• _Try it_:
Word for word, give the data again without its pictures.

• _Data block_:
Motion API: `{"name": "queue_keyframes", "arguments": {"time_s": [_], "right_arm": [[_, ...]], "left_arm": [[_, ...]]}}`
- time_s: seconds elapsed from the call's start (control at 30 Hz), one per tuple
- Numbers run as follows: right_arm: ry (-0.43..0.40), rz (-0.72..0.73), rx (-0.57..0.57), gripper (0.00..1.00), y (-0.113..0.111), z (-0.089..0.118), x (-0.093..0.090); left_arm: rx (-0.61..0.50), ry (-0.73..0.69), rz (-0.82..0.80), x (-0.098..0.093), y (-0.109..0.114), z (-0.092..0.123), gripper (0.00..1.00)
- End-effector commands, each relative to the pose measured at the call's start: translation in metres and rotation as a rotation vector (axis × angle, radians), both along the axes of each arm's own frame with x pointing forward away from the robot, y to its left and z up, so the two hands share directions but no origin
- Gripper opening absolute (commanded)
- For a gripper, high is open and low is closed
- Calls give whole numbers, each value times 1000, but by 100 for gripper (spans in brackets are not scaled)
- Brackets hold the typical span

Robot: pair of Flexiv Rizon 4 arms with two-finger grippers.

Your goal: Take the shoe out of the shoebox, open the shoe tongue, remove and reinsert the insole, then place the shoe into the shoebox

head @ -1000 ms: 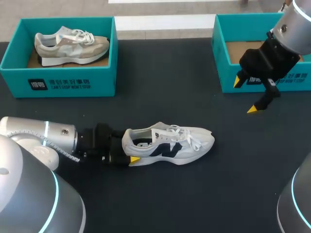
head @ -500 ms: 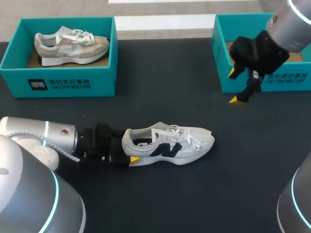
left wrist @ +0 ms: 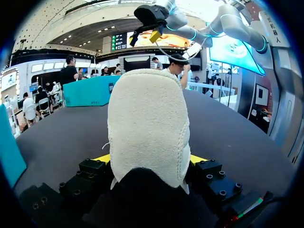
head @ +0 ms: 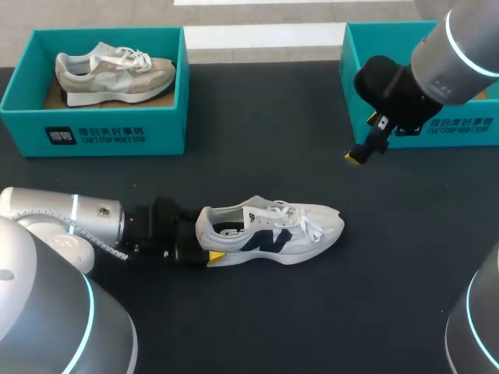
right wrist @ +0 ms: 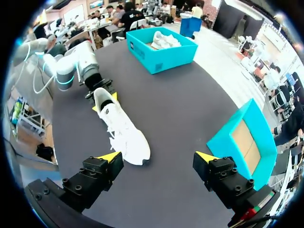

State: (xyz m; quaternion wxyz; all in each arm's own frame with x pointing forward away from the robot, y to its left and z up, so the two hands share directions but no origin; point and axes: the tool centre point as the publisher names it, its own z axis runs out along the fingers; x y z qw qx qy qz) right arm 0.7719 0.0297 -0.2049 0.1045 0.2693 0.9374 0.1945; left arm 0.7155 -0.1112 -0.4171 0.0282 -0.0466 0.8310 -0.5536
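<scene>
Left gripper (head: 207, 243): my fingers clamp heel of shoe (head: 269, 231) from both sides.
Shoe: on sole on table (head: 257, 156), long axis crosswise, toe toward right.
Right gripper (head: 363, 140): spread wide, empty, above table beyond toe, beside empty shoebox (head: 352, 78); I judge tongue is its job.

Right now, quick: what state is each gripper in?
Left gripper: shut on the heel of the white shoe.
Right gripper: open, holding nothing.
</scene>
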Motion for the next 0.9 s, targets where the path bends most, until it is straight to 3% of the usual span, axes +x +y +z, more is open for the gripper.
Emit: {"name": "queue_keyframes", "arguments": {"time_s": [0.03,0.1,0.2,0.33,0.4,0.5,0.53,0.63,0.67,0.9], "right_arm": [[-19,-8,-2,100,-2,-2,-5],[-19,-8,-2,100,-2,-2,-5],[57,-200,64,100,24,-21,-2],[60,-418,89,100,60,-37,3],[59,-493,39,100,74,-41,4],[41,-740,-29,100,88,-45,1],[92,-775,-65,100,93,-49,-2],[126,-812,61,100,112,-63,-3],[102,-848,84,100,116,-64,-5],[102,-848,84,100,116,-64,-5]], "left_arm": [[4,2,0,-1,-4,-8,0],[4,2,0,-1,-4,-8,0],[4,2,0,-1,-4,-8,0],[4,2,0,-1,-4,-8,0],[4,2,0,-1,-4,-8,0],[4,2,0,-1,-4,-8,0],[4,2,0,-1,-4,-8,0],[4,2,0,-1,-4,-8,0],[4,2,0,-1,-4,-8,0],[4,2,0,-1,-4,-8,0]]}}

• _Answer box_:
Motion API: `{"name": "queue_keyframes", "arguments": {"time_s": [_], "right_arm": [[_, ...]], "left_arm": [[_, ...]]}}`
- time_s: seconds elapsed from the call's start (control at 30 Hz), one per tuple
- Numbers run as follows: right_arm: ry (-0.43..0.40), rz (-0.72..0.73), rx (-0.57..0.57), gripper (0.00..1.00), y (-0.113..0.111), z (-0.089..0.118), x (-0.093..0.090); left_arm: rx (-0.61..0.50), ry (-0.73..0.69), rz (-0.82..0.80), x (-0.098..0.093), y (-0.109..0.114), z (-0.092..0.123), gripper (0.00..1.00)
- End-effector commands, each relative to the pose measured at the call's start: translation in metres and rotation as a rotation vector (axis × angle, radians), both along the axes of each arm's own frame with x pointing forward away from the robot, y to its left and z up, so the two hands share directions but no origin
- Gripper opening absolute (commanded)
- For a gripper, high is open and low is closed
- Calls give whole numbers, each value times 1000, but by 100 for gripper (spans in brackets are not scaled)
- Brackets hold the typical span

Robot: pair of Flexiv Rizon 4 arms with two-finger grippers.

Your goal: Take the shoe out of the shoebox, open the shoe tongue, remove and reinsert the insole, then place the shoe into the shoebox

head @ -1000 ms: 
head @ -500 ms: 
left wrist @ +0 ms: 
head @ +0 ms: 
right wrist @ +0 ms: 

State: (xyz m; quaternion wxyz; all in each arm's own frame with x pointing forward away from the robot, y to its left and z up, so the two hands share directions but no origin; point and axes: the tool centre point as the publisher names it, its own z axis runs out along the fingers; x y z qw qx qy qz) right arm 0.7719 0.0297 -0.2049 0.1045 0.2693 0.9374 0.1945; left arm 0.7155 -0.1112 -0.4171 0.0282 -0.0466 0.8310 -0.5536
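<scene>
Left gripper (head: 207, 243): my fingers clamp heel of shoe (head: 269, 231) from both sides.
Shoe: on sole on table (head: 257, 156), long axis crosswise, toe toward right.
Right gripper (head: 363, 140): spread wide, empty, above table beyond toe, beside empty shoebox (head: 352, 78); I judge tongue is its job.

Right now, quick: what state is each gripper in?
Left gripper: shut on the heel of the white shoe.
Right gripper: open, holding nothing.
</scene>
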Motion for the next 0.9 s, targets where the path bends most, until it is straight to 3% of the usual span, axes +x +y +z, more is open for the gripper.
Emit: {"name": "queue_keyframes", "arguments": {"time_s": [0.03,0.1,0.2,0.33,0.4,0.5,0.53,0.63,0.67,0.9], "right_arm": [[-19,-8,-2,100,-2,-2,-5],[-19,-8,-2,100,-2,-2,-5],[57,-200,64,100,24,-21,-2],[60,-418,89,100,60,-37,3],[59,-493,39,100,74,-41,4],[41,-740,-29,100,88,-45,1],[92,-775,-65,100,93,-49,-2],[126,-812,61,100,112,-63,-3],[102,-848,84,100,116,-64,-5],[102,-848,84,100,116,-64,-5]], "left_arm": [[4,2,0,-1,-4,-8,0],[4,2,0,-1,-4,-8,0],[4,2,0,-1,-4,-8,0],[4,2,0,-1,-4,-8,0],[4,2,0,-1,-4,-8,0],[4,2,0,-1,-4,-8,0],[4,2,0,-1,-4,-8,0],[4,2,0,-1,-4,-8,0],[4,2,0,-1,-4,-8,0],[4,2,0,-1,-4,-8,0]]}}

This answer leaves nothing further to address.